_Assignment_:
Scan the material and copy every line in which "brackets" appears.

_Stored data_:
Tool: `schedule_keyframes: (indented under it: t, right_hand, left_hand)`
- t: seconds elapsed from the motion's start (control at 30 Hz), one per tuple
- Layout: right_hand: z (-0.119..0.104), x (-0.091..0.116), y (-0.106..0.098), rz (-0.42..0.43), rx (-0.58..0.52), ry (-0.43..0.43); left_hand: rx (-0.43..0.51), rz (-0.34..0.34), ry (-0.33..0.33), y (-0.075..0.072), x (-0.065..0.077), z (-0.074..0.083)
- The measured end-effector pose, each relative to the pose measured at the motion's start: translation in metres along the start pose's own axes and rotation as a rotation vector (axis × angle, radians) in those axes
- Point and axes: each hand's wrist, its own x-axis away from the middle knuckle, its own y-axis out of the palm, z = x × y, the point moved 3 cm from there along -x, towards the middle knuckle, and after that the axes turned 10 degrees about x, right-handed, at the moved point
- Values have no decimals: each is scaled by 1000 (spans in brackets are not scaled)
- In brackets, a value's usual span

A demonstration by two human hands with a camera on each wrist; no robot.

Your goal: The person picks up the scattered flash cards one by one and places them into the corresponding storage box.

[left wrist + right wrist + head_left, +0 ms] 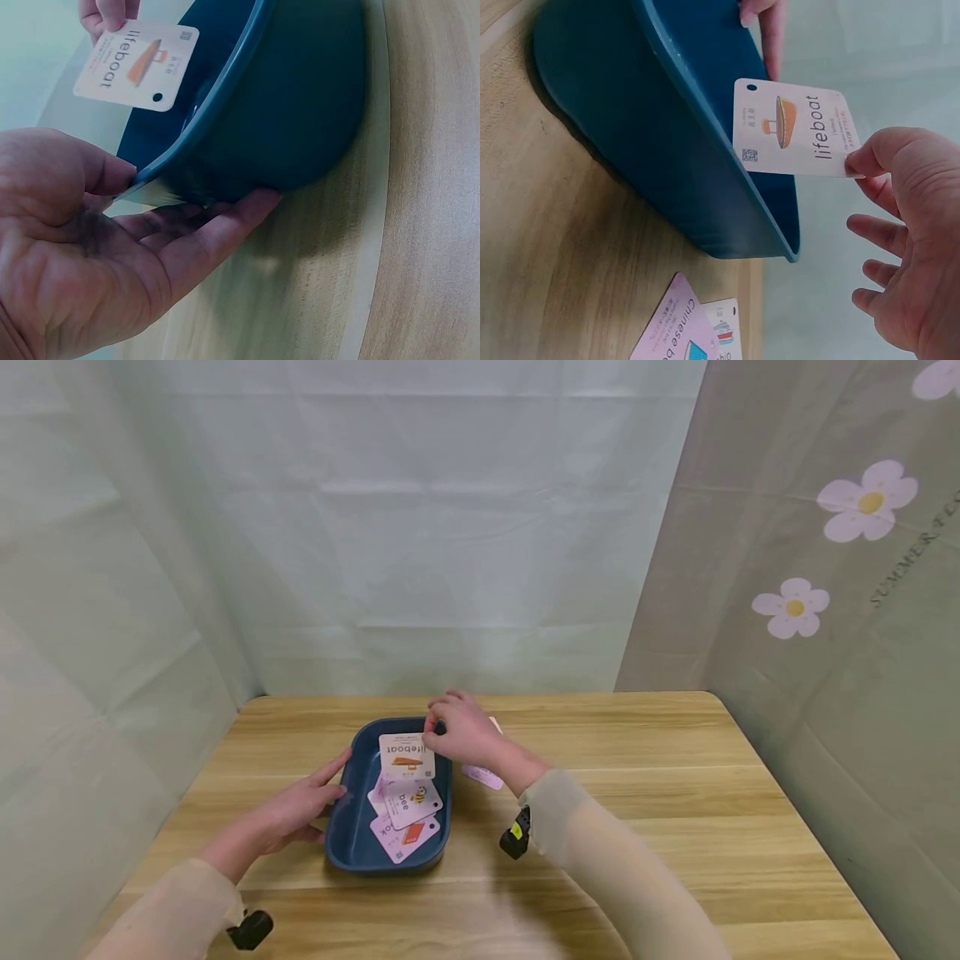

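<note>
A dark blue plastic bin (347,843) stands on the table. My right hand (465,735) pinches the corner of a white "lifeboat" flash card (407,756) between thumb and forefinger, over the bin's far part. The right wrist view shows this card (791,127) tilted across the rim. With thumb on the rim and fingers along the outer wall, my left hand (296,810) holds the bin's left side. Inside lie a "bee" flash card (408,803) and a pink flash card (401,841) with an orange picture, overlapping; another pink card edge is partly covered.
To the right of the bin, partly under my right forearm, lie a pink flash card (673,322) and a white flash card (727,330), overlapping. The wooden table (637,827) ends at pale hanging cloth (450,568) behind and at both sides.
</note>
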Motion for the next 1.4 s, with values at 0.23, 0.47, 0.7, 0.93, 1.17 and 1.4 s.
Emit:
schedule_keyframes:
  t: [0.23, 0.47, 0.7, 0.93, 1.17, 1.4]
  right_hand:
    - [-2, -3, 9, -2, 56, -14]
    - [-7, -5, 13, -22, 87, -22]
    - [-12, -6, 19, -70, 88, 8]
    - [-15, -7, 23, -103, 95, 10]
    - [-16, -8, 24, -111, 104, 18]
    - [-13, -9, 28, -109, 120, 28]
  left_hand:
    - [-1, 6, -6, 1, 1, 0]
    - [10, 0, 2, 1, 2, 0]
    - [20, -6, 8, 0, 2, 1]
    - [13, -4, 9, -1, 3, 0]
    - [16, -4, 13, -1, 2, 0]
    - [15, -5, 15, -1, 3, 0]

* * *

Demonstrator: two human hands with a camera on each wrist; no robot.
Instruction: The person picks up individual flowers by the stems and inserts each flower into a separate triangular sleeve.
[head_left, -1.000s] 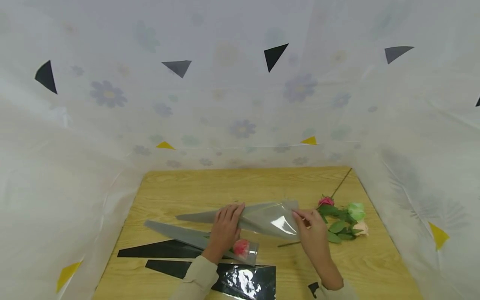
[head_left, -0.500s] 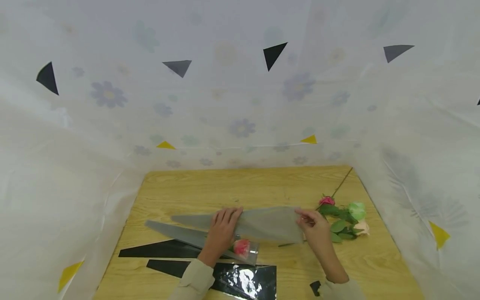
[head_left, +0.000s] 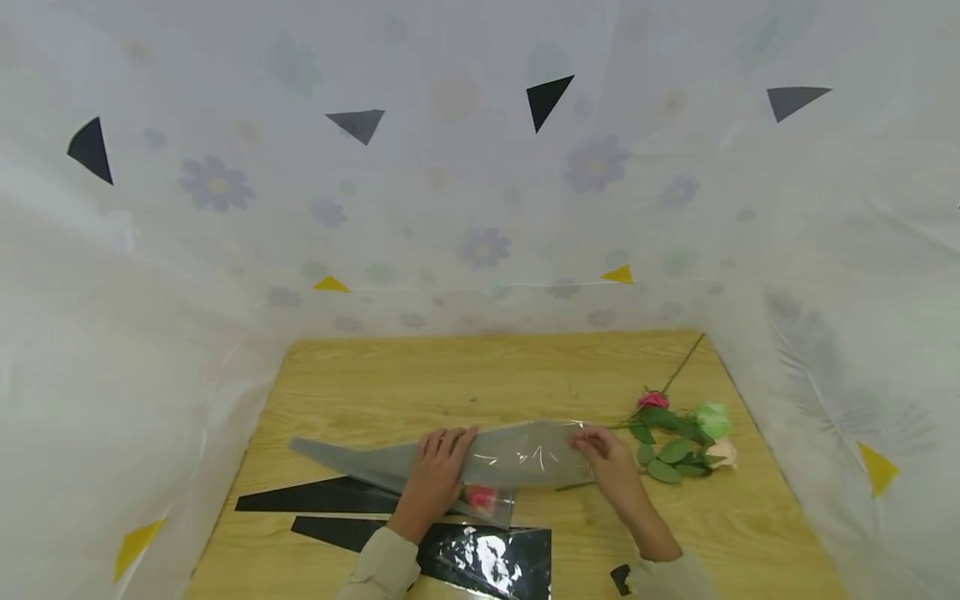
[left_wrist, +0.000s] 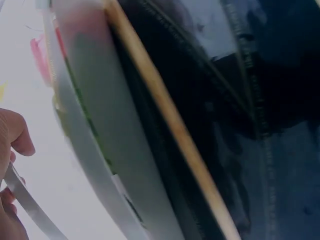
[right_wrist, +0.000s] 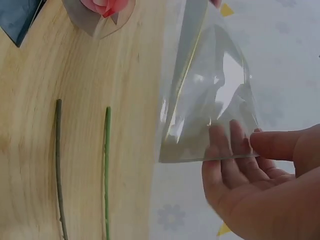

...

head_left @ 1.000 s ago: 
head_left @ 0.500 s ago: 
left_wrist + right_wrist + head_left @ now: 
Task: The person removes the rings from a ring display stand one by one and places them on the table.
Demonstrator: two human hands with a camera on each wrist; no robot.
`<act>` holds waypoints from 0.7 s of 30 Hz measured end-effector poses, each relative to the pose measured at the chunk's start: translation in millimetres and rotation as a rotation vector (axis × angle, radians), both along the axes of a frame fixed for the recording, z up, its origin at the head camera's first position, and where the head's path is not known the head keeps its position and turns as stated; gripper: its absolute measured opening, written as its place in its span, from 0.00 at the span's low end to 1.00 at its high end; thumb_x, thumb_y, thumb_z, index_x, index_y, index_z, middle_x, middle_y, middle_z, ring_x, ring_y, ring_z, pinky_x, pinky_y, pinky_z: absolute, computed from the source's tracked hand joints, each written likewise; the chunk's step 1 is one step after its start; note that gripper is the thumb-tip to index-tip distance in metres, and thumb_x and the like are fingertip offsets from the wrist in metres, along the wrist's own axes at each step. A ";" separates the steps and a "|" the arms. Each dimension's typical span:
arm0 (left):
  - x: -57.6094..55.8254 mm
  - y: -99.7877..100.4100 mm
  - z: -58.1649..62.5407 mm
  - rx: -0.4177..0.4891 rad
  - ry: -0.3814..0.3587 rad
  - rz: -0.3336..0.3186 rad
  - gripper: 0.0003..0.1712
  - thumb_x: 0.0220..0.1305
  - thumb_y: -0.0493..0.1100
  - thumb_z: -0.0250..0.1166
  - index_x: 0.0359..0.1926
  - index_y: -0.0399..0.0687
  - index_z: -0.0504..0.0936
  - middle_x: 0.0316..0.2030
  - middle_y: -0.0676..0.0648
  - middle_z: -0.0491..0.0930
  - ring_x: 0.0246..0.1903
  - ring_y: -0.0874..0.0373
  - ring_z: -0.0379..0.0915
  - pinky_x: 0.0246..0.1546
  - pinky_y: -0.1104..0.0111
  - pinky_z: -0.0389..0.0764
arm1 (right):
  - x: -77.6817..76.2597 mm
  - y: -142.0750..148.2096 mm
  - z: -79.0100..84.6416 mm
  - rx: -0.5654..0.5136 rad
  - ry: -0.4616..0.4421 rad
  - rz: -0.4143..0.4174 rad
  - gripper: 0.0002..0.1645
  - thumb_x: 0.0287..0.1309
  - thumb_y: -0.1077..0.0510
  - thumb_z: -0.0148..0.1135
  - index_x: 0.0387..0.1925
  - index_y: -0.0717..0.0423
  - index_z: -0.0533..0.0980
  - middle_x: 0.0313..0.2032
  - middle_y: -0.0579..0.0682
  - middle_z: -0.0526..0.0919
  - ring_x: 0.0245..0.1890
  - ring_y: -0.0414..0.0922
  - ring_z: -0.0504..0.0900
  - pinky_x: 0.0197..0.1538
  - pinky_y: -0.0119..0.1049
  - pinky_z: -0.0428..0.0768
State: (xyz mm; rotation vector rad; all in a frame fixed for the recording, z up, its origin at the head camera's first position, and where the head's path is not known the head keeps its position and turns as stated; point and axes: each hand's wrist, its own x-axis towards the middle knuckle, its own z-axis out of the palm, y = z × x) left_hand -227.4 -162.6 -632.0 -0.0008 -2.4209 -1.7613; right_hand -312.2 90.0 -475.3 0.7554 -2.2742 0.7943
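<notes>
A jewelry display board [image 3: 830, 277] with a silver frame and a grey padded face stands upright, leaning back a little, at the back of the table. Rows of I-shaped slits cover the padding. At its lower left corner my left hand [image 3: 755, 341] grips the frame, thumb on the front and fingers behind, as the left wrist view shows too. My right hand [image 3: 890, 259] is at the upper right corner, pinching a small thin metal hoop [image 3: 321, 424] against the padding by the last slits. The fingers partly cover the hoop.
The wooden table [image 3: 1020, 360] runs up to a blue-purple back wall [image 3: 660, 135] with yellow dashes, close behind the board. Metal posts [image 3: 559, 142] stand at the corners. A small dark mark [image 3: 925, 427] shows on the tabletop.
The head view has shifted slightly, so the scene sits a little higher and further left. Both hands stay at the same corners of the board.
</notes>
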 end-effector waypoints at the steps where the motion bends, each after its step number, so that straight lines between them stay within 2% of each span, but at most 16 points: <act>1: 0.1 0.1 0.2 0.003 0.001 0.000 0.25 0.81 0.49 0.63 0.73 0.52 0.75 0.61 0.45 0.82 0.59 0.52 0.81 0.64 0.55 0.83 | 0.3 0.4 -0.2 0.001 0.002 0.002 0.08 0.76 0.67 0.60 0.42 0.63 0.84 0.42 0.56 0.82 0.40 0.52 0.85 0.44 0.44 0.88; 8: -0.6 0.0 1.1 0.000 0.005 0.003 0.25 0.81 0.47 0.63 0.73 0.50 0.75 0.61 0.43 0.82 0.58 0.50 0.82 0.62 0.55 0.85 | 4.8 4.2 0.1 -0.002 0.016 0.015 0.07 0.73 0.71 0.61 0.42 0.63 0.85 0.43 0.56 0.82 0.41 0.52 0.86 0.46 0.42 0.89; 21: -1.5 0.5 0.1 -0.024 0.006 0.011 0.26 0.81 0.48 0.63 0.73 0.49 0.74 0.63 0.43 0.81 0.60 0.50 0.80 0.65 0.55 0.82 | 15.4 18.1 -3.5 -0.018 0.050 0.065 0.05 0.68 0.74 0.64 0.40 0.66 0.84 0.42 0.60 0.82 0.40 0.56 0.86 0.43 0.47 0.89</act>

_Reply_:
- Values have no decimals: each is scaled by 1000 (spans in brackets are not scaled)
- In brackets, a value's usual span

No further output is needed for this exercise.